- [Task directions]: The listing is to be printed in full, exactly as given.

- [Information provided]:
────────
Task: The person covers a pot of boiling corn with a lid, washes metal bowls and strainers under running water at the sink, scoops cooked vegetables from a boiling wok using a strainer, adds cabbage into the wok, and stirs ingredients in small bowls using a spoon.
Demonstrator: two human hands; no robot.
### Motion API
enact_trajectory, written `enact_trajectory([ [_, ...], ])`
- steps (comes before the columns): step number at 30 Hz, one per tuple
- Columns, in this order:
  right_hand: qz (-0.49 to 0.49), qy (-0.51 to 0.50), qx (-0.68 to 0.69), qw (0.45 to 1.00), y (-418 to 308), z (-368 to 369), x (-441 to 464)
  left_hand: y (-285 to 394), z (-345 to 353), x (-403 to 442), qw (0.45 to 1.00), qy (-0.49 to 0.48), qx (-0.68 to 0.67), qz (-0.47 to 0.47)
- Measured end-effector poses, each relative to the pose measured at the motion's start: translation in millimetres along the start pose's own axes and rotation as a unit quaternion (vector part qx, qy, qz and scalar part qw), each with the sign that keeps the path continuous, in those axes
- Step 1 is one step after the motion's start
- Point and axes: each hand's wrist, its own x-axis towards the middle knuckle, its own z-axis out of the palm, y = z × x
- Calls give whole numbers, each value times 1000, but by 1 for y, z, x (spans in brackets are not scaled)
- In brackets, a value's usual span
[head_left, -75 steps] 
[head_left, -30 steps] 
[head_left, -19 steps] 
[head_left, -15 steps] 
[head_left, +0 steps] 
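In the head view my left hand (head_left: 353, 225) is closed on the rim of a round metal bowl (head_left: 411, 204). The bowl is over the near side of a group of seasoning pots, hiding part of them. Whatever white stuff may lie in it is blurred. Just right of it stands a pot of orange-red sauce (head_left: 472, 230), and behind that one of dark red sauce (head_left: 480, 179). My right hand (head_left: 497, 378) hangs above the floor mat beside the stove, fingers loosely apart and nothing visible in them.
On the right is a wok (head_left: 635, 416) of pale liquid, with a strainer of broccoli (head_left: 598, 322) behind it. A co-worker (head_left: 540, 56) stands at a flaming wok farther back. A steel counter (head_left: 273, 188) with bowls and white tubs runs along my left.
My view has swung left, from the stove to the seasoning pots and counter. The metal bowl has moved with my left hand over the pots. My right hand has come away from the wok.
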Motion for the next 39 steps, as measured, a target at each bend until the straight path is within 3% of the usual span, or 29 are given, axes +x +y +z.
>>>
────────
- [Answer section]:
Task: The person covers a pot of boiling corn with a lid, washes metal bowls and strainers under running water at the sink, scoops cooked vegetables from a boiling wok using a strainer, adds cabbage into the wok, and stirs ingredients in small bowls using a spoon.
Demonstrator: two human hands; no robot.
### Motion API
enact_trajectory, written `enact_trajectory([ [_, ...], ])`
- steps (comes before the columns): step number at 30 Hz, one per tuple
- Columns, in this order:
  right_hand: qz (-0.49 to 0.49), qy (-0.51 to 0.50), qx (-0.68 to 0.69), qw (0.45 to 1.00), y (-418 to 308), z (-368 to 369), x (-441 to 464)
  left_hand: y (-285 to 394), z (-345 to 353), x (-403 to 442), qw (0.45 to 1.00), qy (-0.49 to 0.48), qx (-0.68 to 0.67), qz (-0.47 to 0.47)
- Measured end-effector poses, each relative to the pose measured at the motion's start: translation in millimetres along the start pose's own axes and rotation as a unit quaternion (vector part qx, qy, qz and scalar part qw), each with the sign that keeps the path continuous, in those axes
- Step 1 is one step after the motion's start
- Point and axes: each hand's wrist, its own x-axis towards the middle knuckle, its own z-axis out of the palm, y = z × x
- Calls give whole numbers, each value times 1000, but by 1 for y, z, x (spans in brackets are not scaled)
- In brackets, a value's usual span
[head_left, -75 steps] 
[head_left, -30 steps] 
[head_left, -19 steps] 
[head_left, -15 steps] 
[head_left, +0 steps] 
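In the head view my left hand (head_left: 353, 225) is closed on the rim of a round metal bowl (head_left: 411, 204). The bowl is over the near side of a group of seasoning pots, hiding part of them. Whatever white stuff may lie in it is blurred. Just right of it stands a pot of orange-red sauce (head_left: 472, 230), and behind that one of dark red sauce (head_left: 480, 179). My right hand (head_left: 497, 378) hangs above the floor mat beside the stove, fingers loosely apart and nothing visible in them.
On the right is a wok (head_left: 635, 416) of pale liquid, with a strainer of broccoli (head_left: 598, 322) behind it. A co-worker (head_left: 540, 56) stands at a flaming wok farther back. A steel counter (head_left: 273, 188) with bowls and white tubs runs along my left.
My view has swung left, from the stove to the seasoning pots and counter. The metal bowl has moved with my left hand over the pots. My right hand has come away from the wok.
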Motion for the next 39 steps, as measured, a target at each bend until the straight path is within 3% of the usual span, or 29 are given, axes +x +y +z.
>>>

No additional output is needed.